The Market Cafe at the hotel does the most amazing buffet breakfast, it’s almost worth the journey and humidity just to experience it! Certainly a civilised way to start the day.
Apart from the usual extensive range of fruit platters, cereals and continental pastries cheese and meats. Cooked options include strange items such as vegitarian noodles, chicken sausages (very aneamic looking) and fish fingers which were defintly not from Captain Birds Eye. Asian choives were, Indian Roti Prata with Dahl Curry, Dim Sum, Pork Congee and Fried Carrot Cake with pickled raddish. All this for breakfast! It was hard and exausting work but we had our moneys worth.
Next stop was an indoor market where we experienced our first determined barter style sell of the day. We innocently wandered past a camera stall and were pounced on, we would get an exclusive special price as first customers of the day. Matt asked a simple question and an hour later came out with a lens converter, significantly cheaper than the original quoted price. Despite several attempts to leave we never quite managed to escape but agreed the vendor had worked hard for the sale and we’d enjoyed every minute!

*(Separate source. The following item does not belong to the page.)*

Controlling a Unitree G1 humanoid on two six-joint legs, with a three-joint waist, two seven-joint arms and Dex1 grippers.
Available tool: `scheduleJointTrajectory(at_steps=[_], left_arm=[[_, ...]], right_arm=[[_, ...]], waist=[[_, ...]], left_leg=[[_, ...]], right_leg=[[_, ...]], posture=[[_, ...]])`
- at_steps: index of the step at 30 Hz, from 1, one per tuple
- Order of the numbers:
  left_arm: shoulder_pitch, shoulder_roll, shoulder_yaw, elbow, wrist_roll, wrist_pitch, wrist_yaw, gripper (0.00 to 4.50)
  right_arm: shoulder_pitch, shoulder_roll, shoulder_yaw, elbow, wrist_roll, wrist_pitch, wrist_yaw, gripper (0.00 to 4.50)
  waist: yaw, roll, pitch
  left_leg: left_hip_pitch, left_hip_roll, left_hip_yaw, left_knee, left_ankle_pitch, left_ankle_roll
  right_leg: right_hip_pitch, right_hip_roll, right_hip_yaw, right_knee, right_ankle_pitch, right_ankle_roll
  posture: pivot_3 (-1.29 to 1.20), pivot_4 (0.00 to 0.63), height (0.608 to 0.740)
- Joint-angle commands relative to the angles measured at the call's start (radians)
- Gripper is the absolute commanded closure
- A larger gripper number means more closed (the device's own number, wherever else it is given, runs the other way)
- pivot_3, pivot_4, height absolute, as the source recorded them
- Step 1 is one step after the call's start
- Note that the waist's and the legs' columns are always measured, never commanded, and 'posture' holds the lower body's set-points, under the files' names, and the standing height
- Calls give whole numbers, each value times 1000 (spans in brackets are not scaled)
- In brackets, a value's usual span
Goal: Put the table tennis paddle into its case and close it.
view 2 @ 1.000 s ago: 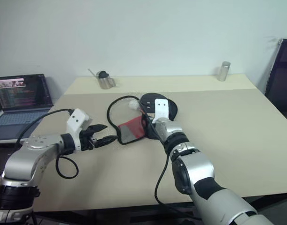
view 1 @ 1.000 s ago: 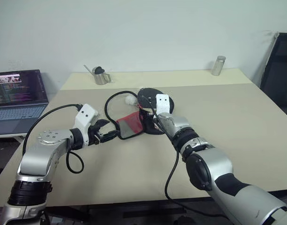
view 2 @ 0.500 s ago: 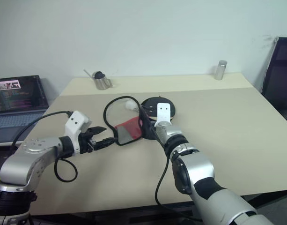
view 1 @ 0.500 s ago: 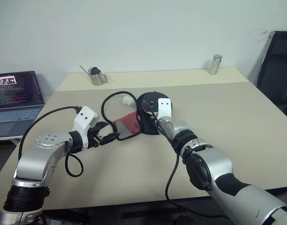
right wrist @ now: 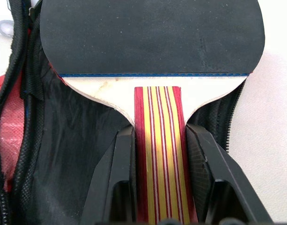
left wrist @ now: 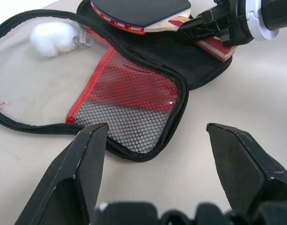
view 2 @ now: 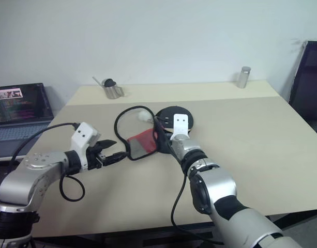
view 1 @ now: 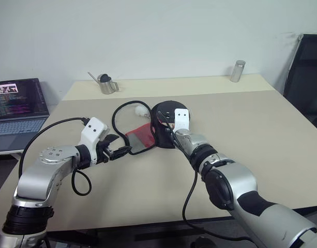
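Note:
The table tennis paddle (right wrist: 152, 37) has a black face and a red-striped wooden handle. My right gripper (right wrist: 159, 136) is shut on that handle. It holds the blade over the black inner half of the open case (left wrist: 129, 112). The case lies unzipped on the table, its red mesh flap (view 1: 140, 137) folded out toward my left gripper (left wrist: 152, 131). The left gripper is open and hovers just short of the flap's zipper rim, with nothing between its fingers. It also appears at the table's left (view 1: 122, 151), with the right gripper (left wrist: 204, 28) across from it.
A small white ball (left wrist: 52, 37) lies inside the loop of the case's zipper rim. A metal pitcher (view 1: 107, 84) and a metal canister (view 1: 237, 71) stand at the table's far edge. A laptop (view 1: 18, 111) sits to the left and a black chair (view 1: 305, 77) to the right.
The head camera's view shifted a little. Both grippers, the paddle and the case keep their places.

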Motion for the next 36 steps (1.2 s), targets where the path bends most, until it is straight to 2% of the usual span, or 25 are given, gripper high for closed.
scheduleJointTrajectory(at_steps=[1,20,22,25,30,36], left_arm=[[-2,20,37,-41,-11,-2,9,822],[6,26,29,-43,-16,-1,23,822],[5,25,27,-42,-16,-1,24,822],[5,24,26,-41,-15,-3,24,822],[-2,22,23,-29,-11,-10,23,822],[-56,-12,8,30,15,-34,64,822]], right_arm=[[-27,36,-3,-22,-1,-58,49,3413],[-1,41,-12,-4,3,-21,69,3413],[1,40,-11,-3,4,-8,81,2686],[-1,40,-12,-4,5,-5,89,1832],[-13,34,-8,-9,0,-9,102,14],[-39,7,5,-27,-6,-3,149,14]], waist=[[0,0,0],[0,0,0],[0,0,0],[0,0,0],[0,0,0],[0,0,0]], left_leg=[[0,0,0,0,0,0],[0,0,0,0,0,0],[0,0,0,0,0,0],[0,0,0,0,0,0],[0,0,0,0,0,0],[0,0,0,0,0,0]], right_leg=[[0,0,0,0,0,0],[0,0,0,0,0,0],[0,0,0,0,0,0],[0,0,0,0,0,0],[0,0,0,0,0,0],[0,0,0,0,0,0]], posture=[[0,150,740],[0,150,740],[0,150,740],[0,150,740],[0,150,740],[0,150,740]])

It’s amazing what can be purchased in the markets, all types of strange food (seaweed flavour crisps were a disappointment) and medications for every ache and pain. Then there are the ‘fake’ goods, Mp3 players which are exact copies of iPods at £20 instead of £150 in the UK, Blueberry (rather than Blackberry) phones and many other items all at a fraction of UK prices.
Next stop China Town. It was fantastic, little shops and market stalls selling everything and anything at bargain prices, particularly if you need 36 keyrings for $10! it was almost worth buying them, just because we could…
Lunch was in the China Town complex where we were brave and ate ‘proper’ chinese food and fresh fruit juices. All for under £3
The rest of the afternoon was spent lazing by the pool before tarting ourselves up for a Singapore Sling at Raffles Hotel. We were relieved of £60 for three drinks but John and Matt did get to play a game of snooker in the Billiard Room. Very grand and so evocative of a different era – a beautiful building in a very modern city.
Our final destination of the evening was the Singapore Flyer, a revolving observation wheel bigger than the London Eye as we were constantly reminded. The city, rivers Marina, bridges and buildings all looked amazing at night and we wondered at the ingenuity of the minds that had designed it.
As we had spent so much money on just three drinks earlier in the evening, a value dinner was required to balance the finances so we ‘dined’ at a ‘Subway’.
Ice cream was our traditional night cap, you should have seen John’s face when he tried his Durian flavoured ice cream. It was a picture. He had chosen the most revolting flavour ever, the taste of which lingered long after the ice cream had been binned!!